Eigentlich sollten die Stelen nämlich bereits vor einem Jahr in Betrieb gehen. Im April 2016 gab es bereits zwei verschiedene Entwürfe, die zwei Wochen lang auf dem Viktualienmarkt standen. Damals wurden Touristen befragt, wie sie die schwarze und die weiße Stele optisch und von ihrer Nützlichkeit her bewerten. Im Sommer vor zwei Jahren einigte sich der Stadtrat schließlich darauf, die weiße Variante weiterzuentwickeln. Doch vom Prototyp bis hin zur fertigen Informationssäule dauerte es noch mehr als zwei Jahre. Denn das Projekt, das federführend von Else Gebauer vom Wirtschaftsreferat betreut wurde, musste mit dem Bau- und dem Planungsreferat sowie vielen weiteren Fachstellen abgestimmt werden. Das Design der Stelen stammt vom Schwabinger Büro Wangler und Abele, das unter anderem das Informations- und Orientierungssystem am Terminal 2 des Münchner Flughafens und das visuelle Erscheinungsbild am NS-Dokumentationszentrum entwickelt hat.
Wie Oberbürgermeister Reiter die Münchner kennt, könne er darauf wetten, dass es bald eine lange Vorschlagsliste geben werde, was an den Orientierungstafeln verbesserungswürdig sei. Tatsächlich kommt am Marienplatz schon nach wenigen Minuten eine Passantin vorbei und betrachtet kritisch die Stele. "Die ist korrekt, aber ich verstehe sie nicht ganz", sagt sie. Ein amerikanisches Touristenpaar schiebt sich vor die Tafel und findet die Informationen wiederum sehr gut.
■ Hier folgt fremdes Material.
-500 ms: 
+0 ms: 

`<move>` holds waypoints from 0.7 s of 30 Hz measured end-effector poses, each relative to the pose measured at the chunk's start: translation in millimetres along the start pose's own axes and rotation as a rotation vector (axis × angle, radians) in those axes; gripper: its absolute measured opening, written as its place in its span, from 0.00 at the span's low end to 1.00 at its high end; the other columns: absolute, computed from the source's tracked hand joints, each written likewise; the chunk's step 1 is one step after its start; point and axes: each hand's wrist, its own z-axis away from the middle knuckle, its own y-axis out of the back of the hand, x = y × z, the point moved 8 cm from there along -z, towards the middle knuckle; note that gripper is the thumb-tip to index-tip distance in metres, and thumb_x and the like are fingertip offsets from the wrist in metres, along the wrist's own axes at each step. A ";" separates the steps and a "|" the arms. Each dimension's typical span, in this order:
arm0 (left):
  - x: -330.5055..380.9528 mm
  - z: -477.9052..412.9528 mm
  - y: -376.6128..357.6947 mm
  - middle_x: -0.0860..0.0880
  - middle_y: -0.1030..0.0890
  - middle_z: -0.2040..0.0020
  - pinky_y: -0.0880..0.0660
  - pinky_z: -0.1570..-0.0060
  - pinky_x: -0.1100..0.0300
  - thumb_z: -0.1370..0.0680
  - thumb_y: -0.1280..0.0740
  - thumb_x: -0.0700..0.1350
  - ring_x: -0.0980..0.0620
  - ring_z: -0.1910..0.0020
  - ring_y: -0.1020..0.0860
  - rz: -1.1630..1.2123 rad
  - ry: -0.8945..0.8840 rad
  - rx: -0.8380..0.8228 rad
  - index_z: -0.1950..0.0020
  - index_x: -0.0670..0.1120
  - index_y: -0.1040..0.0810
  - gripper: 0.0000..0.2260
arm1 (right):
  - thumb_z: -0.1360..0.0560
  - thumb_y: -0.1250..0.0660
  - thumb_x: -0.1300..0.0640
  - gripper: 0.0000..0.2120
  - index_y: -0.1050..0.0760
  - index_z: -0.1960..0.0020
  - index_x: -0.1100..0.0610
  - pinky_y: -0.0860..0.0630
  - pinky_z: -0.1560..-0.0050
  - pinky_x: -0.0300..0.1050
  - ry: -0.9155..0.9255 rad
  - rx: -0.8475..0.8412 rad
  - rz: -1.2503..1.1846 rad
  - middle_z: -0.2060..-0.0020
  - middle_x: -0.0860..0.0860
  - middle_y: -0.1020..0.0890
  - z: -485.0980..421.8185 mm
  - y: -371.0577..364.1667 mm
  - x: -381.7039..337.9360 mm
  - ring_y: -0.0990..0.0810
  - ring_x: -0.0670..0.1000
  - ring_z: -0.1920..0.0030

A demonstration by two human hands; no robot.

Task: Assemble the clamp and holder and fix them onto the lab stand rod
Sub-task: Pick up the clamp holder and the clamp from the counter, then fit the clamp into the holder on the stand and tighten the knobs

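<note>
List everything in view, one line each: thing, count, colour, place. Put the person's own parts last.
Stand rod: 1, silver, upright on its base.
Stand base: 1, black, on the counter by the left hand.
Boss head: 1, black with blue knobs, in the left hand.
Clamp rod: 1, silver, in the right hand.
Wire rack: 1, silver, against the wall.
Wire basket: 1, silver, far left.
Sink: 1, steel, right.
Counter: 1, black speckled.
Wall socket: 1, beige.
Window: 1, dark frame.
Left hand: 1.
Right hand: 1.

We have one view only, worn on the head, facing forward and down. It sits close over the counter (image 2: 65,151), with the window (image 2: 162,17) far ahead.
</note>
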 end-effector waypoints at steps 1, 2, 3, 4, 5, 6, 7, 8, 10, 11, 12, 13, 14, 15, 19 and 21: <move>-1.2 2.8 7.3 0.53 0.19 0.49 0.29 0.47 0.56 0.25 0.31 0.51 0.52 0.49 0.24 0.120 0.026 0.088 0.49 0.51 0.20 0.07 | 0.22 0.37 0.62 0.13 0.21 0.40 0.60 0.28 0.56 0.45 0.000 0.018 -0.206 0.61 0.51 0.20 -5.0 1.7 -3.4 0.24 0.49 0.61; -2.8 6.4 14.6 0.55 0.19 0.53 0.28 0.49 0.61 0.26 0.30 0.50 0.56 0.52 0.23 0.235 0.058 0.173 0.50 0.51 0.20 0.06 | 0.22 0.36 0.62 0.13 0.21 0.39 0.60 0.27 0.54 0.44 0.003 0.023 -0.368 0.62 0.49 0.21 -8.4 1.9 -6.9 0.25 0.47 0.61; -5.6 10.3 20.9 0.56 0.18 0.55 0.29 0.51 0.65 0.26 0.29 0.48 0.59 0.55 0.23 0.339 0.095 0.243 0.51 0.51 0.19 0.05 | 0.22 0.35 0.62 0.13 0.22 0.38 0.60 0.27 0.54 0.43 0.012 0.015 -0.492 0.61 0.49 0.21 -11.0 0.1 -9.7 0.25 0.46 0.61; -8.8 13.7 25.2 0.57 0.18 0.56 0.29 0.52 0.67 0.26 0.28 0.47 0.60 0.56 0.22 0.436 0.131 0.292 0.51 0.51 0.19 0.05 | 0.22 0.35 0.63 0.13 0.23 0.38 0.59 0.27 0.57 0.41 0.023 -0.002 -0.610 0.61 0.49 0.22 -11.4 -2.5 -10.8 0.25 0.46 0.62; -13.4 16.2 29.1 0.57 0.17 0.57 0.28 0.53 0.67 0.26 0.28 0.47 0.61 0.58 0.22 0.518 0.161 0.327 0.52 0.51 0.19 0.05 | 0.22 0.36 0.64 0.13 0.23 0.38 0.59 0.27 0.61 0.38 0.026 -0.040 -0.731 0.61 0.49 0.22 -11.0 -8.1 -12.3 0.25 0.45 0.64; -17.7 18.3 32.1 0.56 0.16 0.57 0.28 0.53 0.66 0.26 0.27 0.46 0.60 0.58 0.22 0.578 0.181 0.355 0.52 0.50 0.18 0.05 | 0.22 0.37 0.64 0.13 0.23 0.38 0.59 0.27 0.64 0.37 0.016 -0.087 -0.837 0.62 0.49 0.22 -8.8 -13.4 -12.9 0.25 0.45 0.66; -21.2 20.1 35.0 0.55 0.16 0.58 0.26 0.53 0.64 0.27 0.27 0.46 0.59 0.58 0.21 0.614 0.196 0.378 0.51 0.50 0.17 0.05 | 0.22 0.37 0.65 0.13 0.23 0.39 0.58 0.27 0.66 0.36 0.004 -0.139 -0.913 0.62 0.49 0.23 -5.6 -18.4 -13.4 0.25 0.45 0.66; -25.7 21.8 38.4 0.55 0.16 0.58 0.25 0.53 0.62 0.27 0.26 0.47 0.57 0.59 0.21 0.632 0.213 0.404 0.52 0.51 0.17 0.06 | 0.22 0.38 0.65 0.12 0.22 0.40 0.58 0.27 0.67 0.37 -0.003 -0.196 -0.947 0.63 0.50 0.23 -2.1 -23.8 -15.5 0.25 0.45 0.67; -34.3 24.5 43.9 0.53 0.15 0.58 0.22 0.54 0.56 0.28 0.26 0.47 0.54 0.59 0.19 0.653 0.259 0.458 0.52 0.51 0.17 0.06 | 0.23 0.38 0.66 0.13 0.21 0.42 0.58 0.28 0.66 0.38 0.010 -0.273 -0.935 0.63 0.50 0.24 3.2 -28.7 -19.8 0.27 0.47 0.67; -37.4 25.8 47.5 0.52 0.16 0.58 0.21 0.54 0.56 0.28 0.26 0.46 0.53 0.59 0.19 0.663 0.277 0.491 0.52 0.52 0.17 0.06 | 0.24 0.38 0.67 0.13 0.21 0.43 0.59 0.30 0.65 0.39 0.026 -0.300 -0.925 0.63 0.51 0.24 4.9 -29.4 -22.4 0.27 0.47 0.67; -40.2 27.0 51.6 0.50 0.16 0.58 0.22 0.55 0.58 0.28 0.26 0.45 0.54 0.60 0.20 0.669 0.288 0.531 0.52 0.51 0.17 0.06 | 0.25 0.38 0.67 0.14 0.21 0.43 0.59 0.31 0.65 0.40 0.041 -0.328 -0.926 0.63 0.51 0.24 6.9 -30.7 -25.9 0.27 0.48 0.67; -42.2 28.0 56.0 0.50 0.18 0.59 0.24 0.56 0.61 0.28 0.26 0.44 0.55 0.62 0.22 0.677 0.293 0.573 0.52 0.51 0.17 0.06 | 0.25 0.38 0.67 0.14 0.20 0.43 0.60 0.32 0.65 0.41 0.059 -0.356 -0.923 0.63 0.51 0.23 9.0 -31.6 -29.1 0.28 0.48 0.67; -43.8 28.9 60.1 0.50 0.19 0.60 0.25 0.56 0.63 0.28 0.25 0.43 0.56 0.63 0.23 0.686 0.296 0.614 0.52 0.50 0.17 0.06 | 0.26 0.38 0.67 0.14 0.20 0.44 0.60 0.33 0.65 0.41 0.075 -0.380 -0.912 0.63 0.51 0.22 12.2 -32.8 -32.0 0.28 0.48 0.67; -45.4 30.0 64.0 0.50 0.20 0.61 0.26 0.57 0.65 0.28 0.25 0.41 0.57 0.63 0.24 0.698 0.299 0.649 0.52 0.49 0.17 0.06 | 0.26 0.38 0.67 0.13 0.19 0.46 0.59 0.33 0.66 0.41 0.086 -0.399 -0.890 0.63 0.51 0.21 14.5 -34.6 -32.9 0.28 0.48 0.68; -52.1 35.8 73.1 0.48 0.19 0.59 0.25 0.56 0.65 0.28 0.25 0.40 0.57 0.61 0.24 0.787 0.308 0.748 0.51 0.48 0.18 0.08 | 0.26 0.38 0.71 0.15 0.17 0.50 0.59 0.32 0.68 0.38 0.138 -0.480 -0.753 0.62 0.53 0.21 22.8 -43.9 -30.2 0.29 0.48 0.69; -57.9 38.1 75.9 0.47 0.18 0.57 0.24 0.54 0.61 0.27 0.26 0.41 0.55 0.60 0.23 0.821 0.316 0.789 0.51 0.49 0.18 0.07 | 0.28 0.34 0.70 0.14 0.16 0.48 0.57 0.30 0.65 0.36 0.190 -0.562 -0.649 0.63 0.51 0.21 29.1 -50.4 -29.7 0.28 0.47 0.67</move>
Erste Kritik wird am Donnerstag von den Grünen laut: Stadtrat Paul Bickelbacher will, dass das System nicht nur ein Angebot für Touristen ist. Der Fußverkehr müsse auch für den ganz normalen Alltag der Münchner attraktiv gemacht werden. "Wir fordern daher die Ausweitung des Orientierungssystems mindestens auf das Gebiet innerhalb des Mittleren Rings", sagt Bickelbacher.